“No. I didn’t say that.”
“I think it will mean more with you. I hope you think or will think the same. I suppose all I’m trying to say is, when you’re ready, I’m ready.”
I smiled.
“What?”
“I think you’ve been ready from the first day.”
He held up his hands. “Guilty,” he said, and stood up. “I’d better get out of here before I confess too much more.” He scooped up his books and turned toward the door.
“What brought on this confession, Kane?”
He stood looking at the floor.
“It was Christopher, wasn’t it?” I asked him before he could leave. “The things he wrote about sex, his feelings? That’s what got you to tell me this, isn’t it?”
I didn’t think he would answer. He looked like he just wanted to leave, but after a moment, with his head still down, he said, “Yes.”
“Why? What exactly was it that pushed your buttons? Don’t try to make a joke of it,” I added quickly. “What will make anything between us significant is honesty.”
He looked at me and said, “My sister is only a few years older than I am.

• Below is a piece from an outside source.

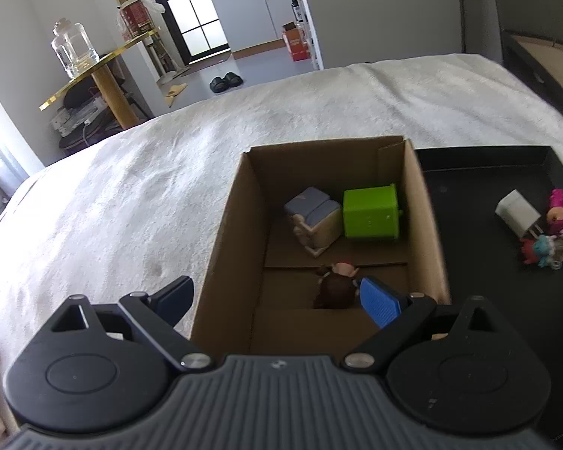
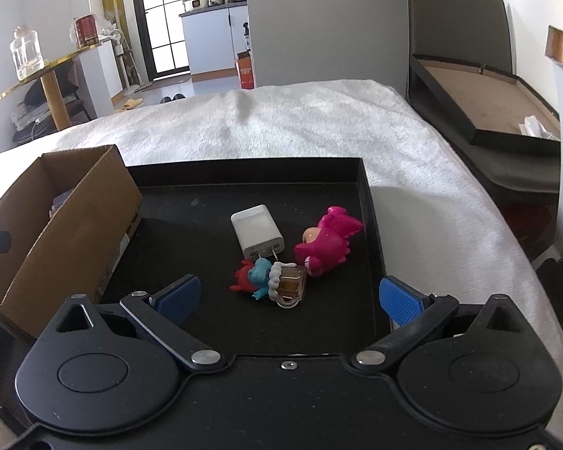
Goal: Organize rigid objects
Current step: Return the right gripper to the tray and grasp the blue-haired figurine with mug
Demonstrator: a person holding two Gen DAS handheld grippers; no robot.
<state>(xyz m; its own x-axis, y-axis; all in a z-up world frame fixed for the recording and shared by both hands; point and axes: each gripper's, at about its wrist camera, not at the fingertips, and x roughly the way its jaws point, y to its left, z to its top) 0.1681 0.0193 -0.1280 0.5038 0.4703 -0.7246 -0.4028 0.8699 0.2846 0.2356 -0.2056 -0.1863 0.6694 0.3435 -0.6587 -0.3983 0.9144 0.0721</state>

She’s very pretty.”
“I know. I’ve seen her. So?” My mind began spinning with the possibilities. What else was he going to tell me? Did I want to hear it?

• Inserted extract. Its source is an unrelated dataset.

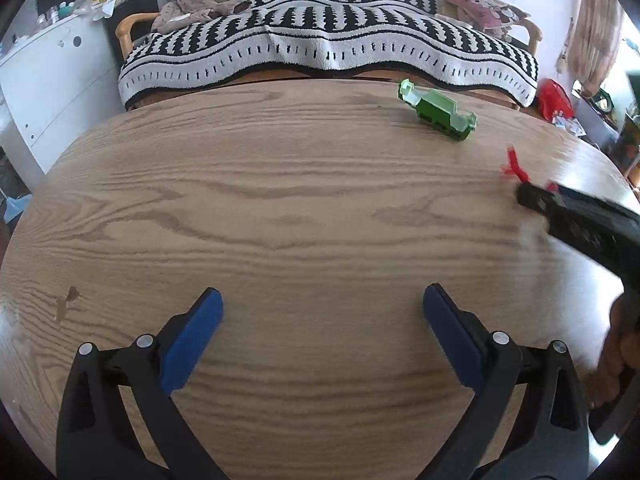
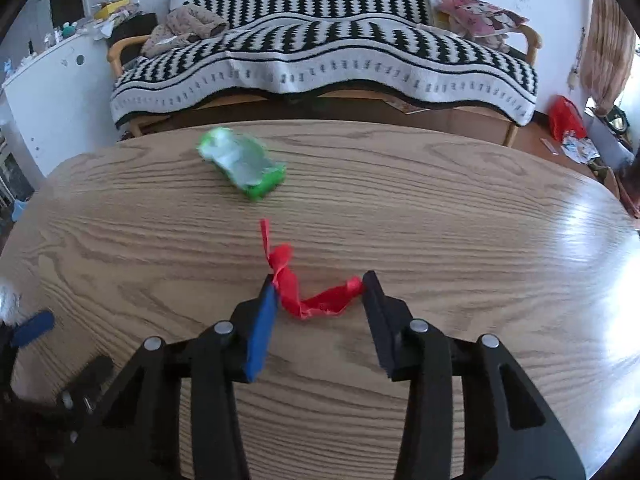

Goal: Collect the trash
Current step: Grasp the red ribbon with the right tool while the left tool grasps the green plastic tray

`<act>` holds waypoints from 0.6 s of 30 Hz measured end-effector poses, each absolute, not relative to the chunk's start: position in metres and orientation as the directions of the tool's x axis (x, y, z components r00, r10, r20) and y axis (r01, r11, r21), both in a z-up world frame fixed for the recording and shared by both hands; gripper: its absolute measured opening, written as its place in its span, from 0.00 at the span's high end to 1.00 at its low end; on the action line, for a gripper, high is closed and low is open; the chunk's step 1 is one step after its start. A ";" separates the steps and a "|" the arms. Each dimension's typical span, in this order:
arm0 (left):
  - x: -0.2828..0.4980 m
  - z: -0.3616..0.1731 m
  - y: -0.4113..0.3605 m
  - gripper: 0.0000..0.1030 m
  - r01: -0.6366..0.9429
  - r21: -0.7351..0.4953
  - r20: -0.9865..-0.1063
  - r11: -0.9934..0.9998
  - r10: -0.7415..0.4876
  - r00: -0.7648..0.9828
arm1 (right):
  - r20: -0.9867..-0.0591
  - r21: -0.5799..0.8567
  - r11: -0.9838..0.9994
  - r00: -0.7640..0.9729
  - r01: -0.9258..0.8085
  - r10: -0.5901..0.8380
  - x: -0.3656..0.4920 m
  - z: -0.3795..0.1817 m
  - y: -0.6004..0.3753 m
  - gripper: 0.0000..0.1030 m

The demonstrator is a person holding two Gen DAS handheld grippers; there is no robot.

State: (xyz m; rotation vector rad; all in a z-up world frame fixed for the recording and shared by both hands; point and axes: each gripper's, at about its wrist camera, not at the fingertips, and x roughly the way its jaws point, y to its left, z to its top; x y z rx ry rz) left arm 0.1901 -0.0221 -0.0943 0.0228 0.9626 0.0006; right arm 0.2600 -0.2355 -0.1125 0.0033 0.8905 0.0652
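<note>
My right claw (image 2: pixel 318 282) is half-closed around the red wrapper (image 2: pixel 308 294) on the bench (image 2: pixel 440 220), both pads touching its ends. My left claw (image 1: pixel 322 304) gapes wide, empty. The green carton (image 2: pixel 244 164) lies beyond the wrapper.

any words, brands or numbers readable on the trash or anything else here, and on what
None can be read.
green packet: no print legible; blurred in the right wrist view.
red plastic scrap: plain, no text.
pink cushion on the sofa: a cartoon print, no lettering legible.
papers on the floor: too small to read.
white cabinet clutter: too small to read.
</note>
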 end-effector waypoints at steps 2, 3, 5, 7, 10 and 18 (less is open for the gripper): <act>0.201 -0.095 -0.034 0.06 -0.001 0.019 -0.820 1.000 0.016 0.572 | -0.777 0.028 0.998 0.627 -0.048 0.052 0.255 -0.113 -0.254 0.58; 0.207 -0.095 -0.042 0.06 0.000 0.019 -0.820 1.000 0.016 0.572 | -0.777 0.026 0.999 0.627 -0.047 0.050 0.252 -0.113 -0.260 0.58; 0.221 -0.095 -0.062 0.06 0.004 0.019 -0.820 1.000 0.014 0.573 | -0.778 0.031 0.999 0.627 -0.042 0.050 0.246 -0.113 -0.280 0.58; 0.242 -0.096 -0.087 0.06 0.011 0.020 -0.819 1.000 0.010 0.573 | -0.777 0.041 0.999 0.628 -0.025 0.048 0.242 -0.112 -0.299 0.58; 0.270 -0.097 -0.114 0.06 -0.031 0.020 -0.819 0.999 0.034 0.573 | -0.776 0.057 0.998 0.629 -0.002 0.046 0.234 -0.112 -0.326 0.58; 0.337 -0.097 -0.149 0.06 -0.178 0.024 -0.818 0.984 0.121 0.562 | -0.772 0.089 0.996 0.629 -0.025 0.085 0.223 -0.110 -0.343 0.58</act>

“Enough said for now, maybe,” he replied. “I’ll see you in the morning.”
If I had ever felt I was hanging off a cliff, it was right then. He was already halfway to the stairs. I got up to follow him down and to the doorway. He paused and turned to me. Suddenly, he looked more like he did in the attic, more like Christopher than Kane. I even imagined that wig. The light in his eyes seemed to flicker. He had never looked as serious and less Kane Hill–like than he did at this moment. It made my heart flutter.
“I feel like we have something very special because of the diary, don’t you? Like we’re privileged by being granted entry to someone else’s most private, painful, and yet at times strangely wonderful thoughts. Do you feel it, too, this . . . this possession? I mean, it’s really as if Christopher Dollanganger is talking to you and me. Right?”
I could see he thought he might be going mad and wanted confirmation. But it was true. I did feel the same things. “Yes.”
“Let’s not do anything that might make us lose it.”
“Okay.”
He smiled, gave me a quick kiss on the lips, and started for his car. I stood there watching him get in and then back the car out. He waved and drove off. Little butterflies of panic were fluttering in my head. I couldn’t help but think that he was more than right, that we had crossed some forbidden line. The diary had led us into a world where emotions whirled, fears crawled about like electric spiders, and private secrets locked in our hearts began popping around us like bubbles.
Suddenly, I felt lonelier than I h
ad felt in a very long time. I remembered myself as a little girl for no apparent reason turning away from my toy world and rushing to my mother, who seemed to instinctively know she had to embrace me and kiss me and smile softly, lovingly.
It was only natural for very young children to be overtaken by inexplicable fears, perhaps the leading one being the fear of being deserted, to suddenly turn around and be afraid that you were all alone. I thought of the Dollanganger twins literally shoved into that strange, cold world and left to cling to each other, to a sister barely old enough to comfort herself and to an older brother who was struggling to be a man with a man’s responsibilities long before that should happen.
My mother couldn’t stop herself from comforting me. It was essential to being a mother. What inside Corrine was stronger than that need? When she went to sleep at night, did she toss and turn, thinking of her children locked away yet so close? Did she imagine their moans? Hear them calling for her? Did she struggle with the urge to go to them and rip them out of that dark world, where nightmares danced around them?
Among other things, like me, Kane felt some of this, understood their pain. I was sure, but I was also sure there was some other feeling, some other memory that had just been exposed in today’s reading. Whatever had kept it from resurfacing had been ripped away. Did I want to know, to pursue it until I found out? Maybe it was better if we remained somewhat strangers to each other.
I had started to return to my room when the phone rang.
“Hey,” my father said.
He had heard something in my voice when I said hello. I wasn’t surprised. Because we were so dependent on each other since my mother’s death, we were both sensitive to the smallest changes, the slightest signals in our voices or in our faces. We both knew when something troubled or annoyed one of us. Loving someone meant being able to understand him or her better than anyone else.
He paused and then asked, “Everything all right?”
“Yes, fine,” I said. In the small pause, I knew that he knew that wasn’t so, but he chose not to pursue it.